# [INSTRUCTIONS TO FOLLOW]
From start to end, print the entire listing below exactly.

# [INFORMATION SHOWN]
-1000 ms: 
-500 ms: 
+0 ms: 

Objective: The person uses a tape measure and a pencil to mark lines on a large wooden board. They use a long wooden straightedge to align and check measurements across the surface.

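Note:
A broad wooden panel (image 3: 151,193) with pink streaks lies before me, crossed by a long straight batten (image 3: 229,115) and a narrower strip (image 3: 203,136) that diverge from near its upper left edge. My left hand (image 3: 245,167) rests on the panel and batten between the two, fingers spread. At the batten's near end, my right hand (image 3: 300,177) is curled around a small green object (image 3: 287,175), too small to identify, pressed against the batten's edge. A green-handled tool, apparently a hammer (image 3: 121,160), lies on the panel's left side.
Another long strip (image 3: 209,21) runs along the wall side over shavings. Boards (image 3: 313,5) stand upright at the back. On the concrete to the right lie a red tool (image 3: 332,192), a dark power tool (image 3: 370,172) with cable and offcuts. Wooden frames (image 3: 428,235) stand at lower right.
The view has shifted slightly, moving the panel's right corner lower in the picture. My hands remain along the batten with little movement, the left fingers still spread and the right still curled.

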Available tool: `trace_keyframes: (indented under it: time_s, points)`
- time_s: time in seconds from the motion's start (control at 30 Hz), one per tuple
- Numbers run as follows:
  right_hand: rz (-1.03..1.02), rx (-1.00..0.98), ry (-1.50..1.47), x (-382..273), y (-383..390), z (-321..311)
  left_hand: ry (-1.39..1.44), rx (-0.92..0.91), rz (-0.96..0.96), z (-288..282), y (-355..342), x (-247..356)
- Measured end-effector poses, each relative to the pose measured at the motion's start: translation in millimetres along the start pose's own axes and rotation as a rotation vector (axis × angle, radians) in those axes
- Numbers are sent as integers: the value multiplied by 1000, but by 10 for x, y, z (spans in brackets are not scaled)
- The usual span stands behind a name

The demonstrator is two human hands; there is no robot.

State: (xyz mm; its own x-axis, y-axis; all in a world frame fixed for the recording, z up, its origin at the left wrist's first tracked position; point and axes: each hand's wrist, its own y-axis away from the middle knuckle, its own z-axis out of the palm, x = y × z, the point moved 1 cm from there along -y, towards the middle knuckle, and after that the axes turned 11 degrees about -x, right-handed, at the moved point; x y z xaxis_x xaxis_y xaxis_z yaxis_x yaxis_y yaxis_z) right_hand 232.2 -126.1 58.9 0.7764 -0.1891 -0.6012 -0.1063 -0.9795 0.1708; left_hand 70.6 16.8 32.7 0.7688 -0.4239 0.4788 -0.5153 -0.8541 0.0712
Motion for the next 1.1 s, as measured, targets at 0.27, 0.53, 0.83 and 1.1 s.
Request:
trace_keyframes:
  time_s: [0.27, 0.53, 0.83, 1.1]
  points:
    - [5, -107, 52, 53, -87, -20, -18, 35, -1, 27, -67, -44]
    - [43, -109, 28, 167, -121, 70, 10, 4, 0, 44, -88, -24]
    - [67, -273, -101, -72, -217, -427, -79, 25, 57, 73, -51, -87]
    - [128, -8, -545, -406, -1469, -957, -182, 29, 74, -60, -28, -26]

# [ANSWER TO THIS TASK]
-1000 ms: 
-500 ms: 
+0 ms: 

Objective: The person uses a tape measure and a pencil to mark lines on a large wooden board. They use a long wooden straightedge to align and check measurements across the surface.

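Note:
A broad wooden panel (image 3: 151,193) with pink streaks lies before me, crossed by a long straight batten (image 3: 229,115) and a narrower strip (image 3: 203,136) that diverge from near its upper left edge. My left hand (image 3: 245,167) rests on the panel and batten between the two, fingers spread. At the batten's near end, my right hand (image 3: 300,177) is curled around a small green object (image 3: 287,175), too small to identify, pressed against the batten's edge. A green-handled tool, apparently a hammer (image 3: 121,160), lies on the panel's left side.
Another long strip (image 3: 209,21) runs along the wall side over shavings. Boards (image 3: 313,5) stand upright at the back. On the concrete to the right lie a red tool (image 3: 332,192), a dark power tool (image 3: 370,172) with cable and offcuts. Wooden frames (image 3: 428,235) stand at lower right.
The view has shifted slightly, moving the panel's right corner lower in the picture. My hands remain along the batten with little movement, the left fingers still spread and the right still curled.
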
Available tool: `trace_keyframes: (indented under it: time_s, points)`
- time_s: time in seconds from the motion's start (control at 30 Hz), one per tuple
- Numbers run as follows:
  right_hand: rz (-1.03..1.02), rx (-1.00..0.98), ry (-1.50..1.47), x (-382..273), y (-383..390), z (-321..311)
  left_hand: ry (-1.39..1.44), rx (-0.92..0.91), rz (-0.96..0.96), z (-288..282), y (-355..342), x (-247..356)
- Measured end-effector poses, each relative to the pose measured at the motion's start: translation in millimetres along the start pose's own axes and rotation as a rotation vector (axis × angle, radians) in those axes
- Numbers are sent as integers: the value multiplied by 1000, but by 10 for x, y, z (spans in brackets are not scaled)
- The usual span stands behind a name

The demonstrator is two human hands; there is no robot.

State: (xyz mm; its own x-axis, y-axis; all in a world frame fixed for the recording, z up, its origin at the left wrist's first tracked position; point and axes: each hand's wrist, its own y-axis away from the middle knuckle, its own z-axis out of the palm, x = y × z, the point moved 1 cm from there along -y, towards the middle knuckle, and after that the axes turned 11 degrees about -x, right-handed, at the moved point; x y z xaxis_x xaxis_y xaxis_z yaxis_x yaxis_y yaxis_z) right_hand 232.2 -126.1 58.9 0.7764 -0.1891 -0.6012 -0.1063 -0.9795 0.1708; left_hand 70.6 16.8 32.7 0.7688 -0.4239 0.4788 -0.5153 -0.8541 0.0712
Motion for the next 1.1 s, as measured, targets at 0.27, 0.53, 0.83 and 1.1 s.
Request:
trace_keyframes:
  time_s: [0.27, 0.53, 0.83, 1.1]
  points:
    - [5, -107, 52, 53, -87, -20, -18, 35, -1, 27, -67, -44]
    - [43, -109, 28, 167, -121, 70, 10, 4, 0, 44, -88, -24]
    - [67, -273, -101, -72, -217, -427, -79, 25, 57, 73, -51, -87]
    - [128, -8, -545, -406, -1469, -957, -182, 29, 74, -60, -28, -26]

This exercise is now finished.